◆ **Records from a data source**:
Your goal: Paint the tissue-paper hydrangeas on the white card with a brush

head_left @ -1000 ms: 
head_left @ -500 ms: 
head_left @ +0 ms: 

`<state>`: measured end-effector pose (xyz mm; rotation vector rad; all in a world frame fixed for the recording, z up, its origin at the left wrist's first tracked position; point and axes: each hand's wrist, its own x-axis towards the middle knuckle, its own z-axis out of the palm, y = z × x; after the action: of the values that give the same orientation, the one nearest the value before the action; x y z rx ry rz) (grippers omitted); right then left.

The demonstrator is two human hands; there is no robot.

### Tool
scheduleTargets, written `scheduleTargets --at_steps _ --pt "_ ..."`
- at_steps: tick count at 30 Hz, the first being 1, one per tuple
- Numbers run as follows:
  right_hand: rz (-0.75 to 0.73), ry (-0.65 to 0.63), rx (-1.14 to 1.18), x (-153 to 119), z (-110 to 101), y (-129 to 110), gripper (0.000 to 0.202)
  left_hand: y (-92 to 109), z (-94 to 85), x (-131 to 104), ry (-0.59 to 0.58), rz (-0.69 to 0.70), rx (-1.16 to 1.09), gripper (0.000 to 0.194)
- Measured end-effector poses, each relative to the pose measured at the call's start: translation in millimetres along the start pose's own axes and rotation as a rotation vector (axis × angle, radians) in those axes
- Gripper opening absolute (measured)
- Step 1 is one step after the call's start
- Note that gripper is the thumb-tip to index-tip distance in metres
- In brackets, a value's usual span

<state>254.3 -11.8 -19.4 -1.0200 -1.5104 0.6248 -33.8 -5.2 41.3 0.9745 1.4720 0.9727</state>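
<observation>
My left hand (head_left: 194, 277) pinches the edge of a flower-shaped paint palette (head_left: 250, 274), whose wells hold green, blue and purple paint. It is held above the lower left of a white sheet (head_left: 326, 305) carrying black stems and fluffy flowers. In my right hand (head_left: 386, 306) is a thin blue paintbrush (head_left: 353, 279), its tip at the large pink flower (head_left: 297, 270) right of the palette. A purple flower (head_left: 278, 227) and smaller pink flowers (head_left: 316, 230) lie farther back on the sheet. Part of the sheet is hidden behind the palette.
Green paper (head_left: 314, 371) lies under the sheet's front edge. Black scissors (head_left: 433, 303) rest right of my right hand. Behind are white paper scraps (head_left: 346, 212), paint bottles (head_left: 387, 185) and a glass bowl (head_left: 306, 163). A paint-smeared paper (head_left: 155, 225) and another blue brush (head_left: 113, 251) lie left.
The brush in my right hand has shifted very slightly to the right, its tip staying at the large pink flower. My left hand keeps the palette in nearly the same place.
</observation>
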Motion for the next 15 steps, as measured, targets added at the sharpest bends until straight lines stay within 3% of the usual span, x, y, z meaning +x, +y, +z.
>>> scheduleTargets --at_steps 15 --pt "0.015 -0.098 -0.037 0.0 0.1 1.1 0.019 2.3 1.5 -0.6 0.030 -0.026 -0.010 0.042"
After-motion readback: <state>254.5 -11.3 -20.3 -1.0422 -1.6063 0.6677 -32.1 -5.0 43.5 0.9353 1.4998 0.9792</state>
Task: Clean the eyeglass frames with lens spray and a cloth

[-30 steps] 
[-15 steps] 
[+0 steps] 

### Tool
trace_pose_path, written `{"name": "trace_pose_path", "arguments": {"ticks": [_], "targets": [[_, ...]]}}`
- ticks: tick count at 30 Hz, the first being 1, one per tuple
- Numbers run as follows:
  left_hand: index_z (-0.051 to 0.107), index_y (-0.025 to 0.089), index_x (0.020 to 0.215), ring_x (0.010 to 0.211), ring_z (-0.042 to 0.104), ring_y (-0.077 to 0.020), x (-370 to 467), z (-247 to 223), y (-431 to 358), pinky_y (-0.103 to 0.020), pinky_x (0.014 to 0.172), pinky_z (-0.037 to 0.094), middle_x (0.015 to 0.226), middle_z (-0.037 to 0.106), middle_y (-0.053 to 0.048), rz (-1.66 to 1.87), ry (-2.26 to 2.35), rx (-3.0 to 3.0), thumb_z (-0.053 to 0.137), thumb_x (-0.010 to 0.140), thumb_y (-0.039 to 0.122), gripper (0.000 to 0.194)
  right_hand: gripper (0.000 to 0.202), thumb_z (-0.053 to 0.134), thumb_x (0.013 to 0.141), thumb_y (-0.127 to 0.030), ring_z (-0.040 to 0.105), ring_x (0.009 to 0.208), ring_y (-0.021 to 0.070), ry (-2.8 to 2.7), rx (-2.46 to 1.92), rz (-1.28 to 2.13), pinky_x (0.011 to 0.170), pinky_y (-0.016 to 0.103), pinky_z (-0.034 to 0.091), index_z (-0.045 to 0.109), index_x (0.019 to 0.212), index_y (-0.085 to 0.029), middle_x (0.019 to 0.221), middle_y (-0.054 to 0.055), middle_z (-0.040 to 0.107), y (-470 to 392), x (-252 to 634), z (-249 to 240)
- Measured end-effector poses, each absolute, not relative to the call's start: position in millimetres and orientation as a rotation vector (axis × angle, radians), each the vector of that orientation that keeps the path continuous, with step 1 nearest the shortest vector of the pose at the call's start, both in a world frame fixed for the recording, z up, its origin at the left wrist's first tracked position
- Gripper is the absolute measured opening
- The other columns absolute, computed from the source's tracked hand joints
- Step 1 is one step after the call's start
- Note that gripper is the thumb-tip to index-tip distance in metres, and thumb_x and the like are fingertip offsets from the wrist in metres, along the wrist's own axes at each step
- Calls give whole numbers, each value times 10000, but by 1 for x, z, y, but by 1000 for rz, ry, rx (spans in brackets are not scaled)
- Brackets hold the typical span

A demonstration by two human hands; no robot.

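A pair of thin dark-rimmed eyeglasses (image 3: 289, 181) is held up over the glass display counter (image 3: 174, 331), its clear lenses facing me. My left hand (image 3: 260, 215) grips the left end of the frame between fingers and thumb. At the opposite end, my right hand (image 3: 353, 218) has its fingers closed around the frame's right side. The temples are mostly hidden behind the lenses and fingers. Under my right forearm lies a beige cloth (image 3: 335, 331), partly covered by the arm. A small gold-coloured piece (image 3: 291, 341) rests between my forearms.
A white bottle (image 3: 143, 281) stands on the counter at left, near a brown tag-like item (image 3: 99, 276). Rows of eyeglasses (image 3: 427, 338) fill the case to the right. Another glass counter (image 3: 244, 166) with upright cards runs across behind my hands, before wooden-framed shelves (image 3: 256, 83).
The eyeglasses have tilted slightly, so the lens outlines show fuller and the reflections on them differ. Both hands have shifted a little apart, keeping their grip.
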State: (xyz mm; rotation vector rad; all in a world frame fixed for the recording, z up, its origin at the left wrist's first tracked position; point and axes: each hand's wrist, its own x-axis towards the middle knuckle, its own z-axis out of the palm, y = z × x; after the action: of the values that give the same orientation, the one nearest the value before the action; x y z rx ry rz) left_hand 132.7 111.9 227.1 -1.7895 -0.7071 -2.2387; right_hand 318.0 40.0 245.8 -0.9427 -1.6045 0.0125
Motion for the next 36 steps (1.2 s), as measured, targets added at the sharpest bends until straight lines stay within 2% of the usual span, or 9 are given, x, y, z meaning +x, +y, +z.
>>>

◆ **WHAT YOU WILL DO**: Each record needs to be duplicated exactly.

◆ **FINISHED TASK**:
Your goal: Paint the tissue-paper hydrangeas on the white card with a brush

head_left @ -1000 ms: 
head_left @ -500 ms: 
head_left @ +0 ms: 

`<state>`: measured end-effector pose (xyz mm; rotation vector rad; all in a world frame fixed for the recording, z up, its origin at the left wrist's first tracked position; point and axes: each hand's wrist, its own x-axis towards the middle knuckle, its own z-axis out of the palm, y = z × x; after the action: of the values that give the same orientation, the one nearest the value before the action; x y z rx ry rz) (grippers omitted); right then left.

The demonstrator is two human hands; there is no robot.

### Tool
scheduleTargets, written `scheduleTargets --at_steps _ --pt "_ ..."`
- at_steps: tick count at 30 Hz, the first being 1, one per tuple
- Numbers run as follows:
  right_hand: rz (-0.75 to 0.73), ry (-0.65 to 0.63), rx (-1.14 to 1.18), x (-153 to 119), z (-110 to 101), y (-129 to 110), gripper (0.000 to 0.202)
  left_hand: y (-92 to 109), z (-94 to 85), x (-131 to 104), ry (-0.59 to 0.58), rz (-0.69 to 0.70), rx (-1.16 to 1.09), gripper (0.000 to 0.194)
- Measured end-effector poses, each relative to the pose measured at the call's start: translation in millimetres along the start pose's own axes and rotation as a rotation vector (axis × angle, radians) in those axes
- Gripper opening absolute (measured)
- Step 1 is one step after the call's start
- Note that gripper is the thumb-tip to index-tip distance in metres
- In brackets, a value's usual span

<state>254.3 -11.8 -19.4 -1.0200 -1.5104 0.6248 -33.8 -5.2 41.3 0.9745 1.4720 0.9727</state>
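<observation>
My left hand (head_left: 194, 277) pinches the edge of a flower-shaped paint palette (head_left: 250, 274), whose wells hold green, blue and purple paint. It is held above the lower left of a white sheet (head_left: 326, 305) carrying black stems and fluffy flowers. In my right hand (head_left: 386, 306) is a thin blue paintbrush (head_left: 353, 279), its tip at the large pink flower (head_left: 297, 270) right of the palette. A purple flower (head_left: 278, 227) and smaller pink flowers (head_left: 316, 230) lie farther back on the sheet. Part of the sheet is hidden behind the palette.
Green paper (head_left: 314, 371) lies under the sheet's front edge. Black scissors (head_left: 433, 303) rest right of my right hand. Behind are white paper scraps (head_left: 346, 212), paint bottles (head_left: 387, 185) and a glass bowl (head_left: 306, 163). A paint-smeared paper (head_left: 155, 225) and another blue brush (head_left: 113, 251) lie left.
The brush in my right hand has shifted very slightly to the right, its tip staying at the large pink flower. My left hand keeps the palette in nearly the same place.
</observation>
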Motion for the next 15 steps, as measured, targets added at the sharpest bends until straight lines stay within 3% of the usual span, x, y, z meaning +x, +y, +z.
>>> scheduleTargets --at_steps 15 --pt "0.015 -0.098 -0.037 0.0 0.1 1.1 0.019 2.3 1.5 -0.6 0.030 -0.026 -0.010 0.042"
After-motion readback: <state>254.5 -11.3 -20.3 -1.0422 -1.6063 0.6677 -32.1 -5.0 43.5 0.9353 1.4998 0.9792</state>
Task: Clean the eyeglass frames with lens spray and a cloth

[-30 steps] 
[-15 steps] 
[+0 steps] 

### Tool
trace_pose_path, written `{"name": "trace_pose_path", "arguments": {"ticks": [_], "targets": [[_, ...]]}}`
- ticks: tick count at 30 Hz, the first being 1, one per tuple
- Numbers run as follows:
  left_hand: index_z (-0.051 to 0.107), index_y (-0.025 to 0.089), index_x (0.020 to 0.215), ring_x (0.010 to 0.211), ring_z (-0.042 to 0.104), ring_y (-0.077 to 0.020), x (-370 to 467), z (-247 to 223), y (-431 to 358), pinky_y (-0.103 to 0.020), pinky_x (0.014 to 0.172), pinky_z (-0.037 to 0.094), middle_x (0.015 to 0.226), middle_z (-0.037 to 0.106), middle_y (-0.053 to 0.048), rz (-1.66 to 1.87), ry (-2.26 to 2.35), rx (-3.0 to 3.0), thumb_z (-0.053 to 0.137), thumb_x (-0.010 to 0.140), thumb_y (-0.039 to 0.122), gripper (0.000 to 0.194)
  right_hand: gripper (0.000 to 0.202), thumb_z (-0.053 to 0.134), thumb_x (0.013 to 0.141), thumb_y (-0.127 to 0.030), ring_z (-0.040 to 0.105), ring_x (0.009 to 0.208), ring_y (-0.021 to 0.070), ry (-2.8 to 2.7), rx (-2.46 to 1.92), rz (-1.28 to 2.13), pinky_x (0.011 to 0.170), pinky_y (-0.016 to 0.103), pinky_z (-0.034 to 0.091), index_z (-0.045 to 0.109), index_x (0.019 to 0.212), index_y (-0.085 to 0.029), middle_x (0.019 to 0.221), middle_y (-0.054 to 0.055), middle_z (-0.040 to 0.107), y (-470 to 392), x (-252 to 634), z (-249 to 240)
- Measured end-effector poses, each absolute, not relative to the call's start: position in millimetres and orientation as a rotation vector (axis × angle, radians), each the vector of that orientation that keeps the path continuous, with step 1 nearest the shortest vector of the pose at the call's start, both in a world frame fixed for the recording, z up, its origin at the left wrist's first tracked position
- Gripper is the absolute measured opening
- The other columns absolute, computed from the source's tracked hand joints
- Step 1 is one step after the call's start
- Note that gripper is the thumb-tip to index-tip distance in metres, and thumb_x and the like are fingertip offsets from the wrist in metres, along the wrist's own axes at each step
- Calls give whole numbers, each value times 10000, but by 1 for x, z, y, but by 1000 for rz, ry, rx (spans in brackets are not scaled)
- Brackets hold the typical span

A demonstration by two human hands; no robot.

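A pair of thin dark-rimmed eyeglasses (image 3: 289, 181) is held up over the glass display counter (image 3: 174, 331), its clear lenses facing me. My left hand (image 3: 260, 215) grips the left end of the frame between fingers and thumb. At the opposite end, my right hand (image 3: 353, 218) has its fingers closed around the frame's right side. The temples are mostly hidden behind the lenses and fingers. Under my right forearm lies a beige cloth (image 3: 335, 331), partly covered by the arm. A small gold-coloured piece (image 3: 291, 341) rests between my forearms.
A white bottle (image 3: 143, 281) stands on the counter at left, near a brown tag-like item (image 3: 99, 276). Rows of eyeglasses (image 3: 427, 338) fill the case to the right. Another glass counter (image 3: 244, 166) with upright cards runs across behind my hands, before wooden-framed shelves (image 3: 256, 83).
The eyeglasses have tilted slightly, so the lens outlines show fuller and the reflections on them differ. Both hands have shifted a little apart, keeping their grip.
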State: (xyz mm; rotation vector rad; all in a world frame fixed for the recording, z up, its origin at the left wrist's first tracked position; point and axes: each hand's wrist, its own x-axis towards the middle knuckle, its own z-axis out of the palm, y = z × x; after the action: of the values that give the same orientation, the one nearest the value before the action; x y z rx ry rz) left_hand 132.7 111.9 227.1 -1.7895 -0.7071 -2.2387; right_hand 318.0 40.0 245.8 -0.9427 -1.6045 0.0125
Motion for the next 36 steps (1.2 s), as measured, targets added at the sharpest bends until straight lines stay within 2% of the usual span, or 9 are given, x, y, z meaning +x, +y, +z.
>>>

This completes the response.